GIVEN MATERIAL

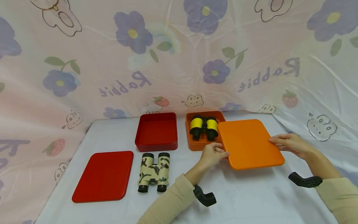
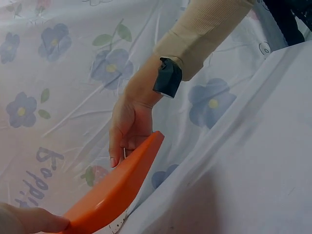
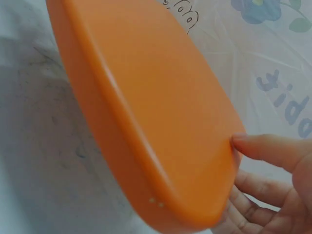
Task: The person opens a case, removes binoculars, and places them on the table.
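Note:
An orange lid (image 1: 250,144) is held above the table, tilted, its left edge overlapping the right side of an orange box (image 1: 195,146). My left hand (image 1: 212,154) grips its near left edge, thumb on top. At the opposite edge my right hand (image 1: 293,144) pinches it; in the right wrist view the thumb (image 3: 268,148) lies on the top face and the fingers are beneath. Inside the orange box lie black and yellow binoculars (image 1: 212,124). In the left wrist view the lid (image 2: 117,185) appears edge-on between both hands.
A red box (image 1: 156,146) stands left of the orange one. In front of it, camouflage-patterned binoculars (image 1: 153,172) lie on the white table (image 1: 251,199). A red lid (image 1: 103,177) lies flat at the left. A printed curtain (image 1: 173,62) hangs behind the table.

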A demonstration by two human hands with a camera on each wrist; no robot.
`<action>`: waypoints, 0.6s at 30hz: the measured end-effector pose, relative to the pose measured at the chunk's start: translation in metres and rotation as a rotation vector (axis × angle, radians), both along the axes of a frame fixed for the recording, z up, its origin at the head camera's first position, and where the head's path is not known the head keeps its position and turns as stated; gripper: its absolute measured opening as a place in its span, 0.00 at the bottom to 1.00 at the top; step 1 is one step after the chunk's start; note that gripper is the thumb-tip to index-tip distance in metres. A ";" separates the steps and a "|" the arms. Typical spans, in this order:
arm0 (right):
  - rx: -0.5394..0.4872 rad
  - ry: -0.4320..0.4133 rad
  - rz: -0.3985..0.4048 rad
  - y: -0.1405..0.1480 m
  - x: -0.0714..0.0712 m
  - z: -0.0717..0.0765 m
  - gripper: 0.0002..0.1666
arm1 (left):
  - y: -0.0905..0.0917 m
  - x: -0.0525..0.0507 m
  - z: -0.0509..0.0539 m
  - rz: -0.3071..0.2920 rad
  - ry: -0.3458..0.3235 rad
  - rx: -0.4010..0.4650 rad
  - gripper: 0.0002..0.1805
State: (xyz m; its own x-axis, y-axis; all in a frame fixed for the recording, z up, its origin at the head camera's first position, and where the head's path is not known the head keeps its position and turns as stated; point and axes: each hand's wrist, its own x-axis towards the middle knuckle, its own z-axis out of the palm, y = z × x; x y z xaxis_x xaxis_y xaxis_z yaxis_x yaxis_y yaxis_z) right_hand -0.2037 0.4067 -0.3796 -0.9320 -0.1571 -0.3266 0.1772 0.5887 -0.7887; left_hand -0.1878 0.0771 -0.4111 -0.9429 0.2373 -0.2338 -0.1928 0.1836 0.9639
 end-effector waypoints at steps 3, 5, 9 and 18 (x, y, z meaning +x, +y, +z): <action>0.011 0.000 -0.014 0.003 0.001 -0.001 0.19 | 0.003 0.001 0.001 -0.005 0.001 -0.006 0.17; 0.004 -0.006 -0.022 0.006 0.002 -0.002 0.16 | 0.005 0.002 0.001 -0.008 0.004 -0.011 0.18; -0.024 -0.025 -0.031 0.014 0.005 -0.007 0.11 | 0.010 0.005 0.000 -0.015 0.006 -0.033 0.18; -0.139 -0.080 -0.063 0.029 0.014 -0.015 0.17 | 0.022 0.011 -0.003 -0.021 0.019 -0.040 0.18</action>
State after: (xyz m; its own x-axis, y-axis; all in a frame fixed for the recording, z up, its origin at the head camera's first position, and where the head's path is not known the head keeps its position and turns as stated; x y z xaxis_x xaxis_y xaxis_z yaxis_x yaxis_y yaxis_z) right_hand -0.1901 0.4356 -0.3948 -0.9134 -0.1480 -0.3791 0.2756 0.4606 -0.8437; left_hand -0.1765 0.0995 -0.4144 -0.9421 0.2479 -0.2258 -0.1703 0.2262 0.9591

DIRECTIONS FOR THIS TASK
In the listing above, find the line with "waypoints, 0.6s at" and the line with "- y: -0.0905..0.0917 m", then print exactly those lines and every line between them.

YOUR RESPONSE
`<action>`: waypoints, 0.6s at 30hz: the measured end-effector pose, relative to the pose measured at the chunk's start: translation in metres and rotation as a rotation vector (axis × angle, radians), both along the axes of a frame fixed for the recording, z up, its origin at the head camera's first position, and where the head's path is not known the head keeps its position and turns as stated; gripper: its absolute measured opening as a place in its span, 0.00 at the bottom to 1.00 at the top; step 1 is one step after the chunk's start; note that gripper is the thumb-tip to index-tip distance in metres. A ";" separates the steps and a "|" the arms. Typical spans, in this order:
arm0 (right):
  - rx: -0.5394..0.4872 rad
  - ry: -0.4320..0.4133 rad
  - rz: -0.3985..0.4048 rad
  - y: -0.1405..0.1480 m
  - x: -0.0714..0.0712 m
  - z: -0.0717..0.0765 m
  - gripper: 0.0002..0.1666
arm1 (left):
  - y: -0.0905..0.0917 m

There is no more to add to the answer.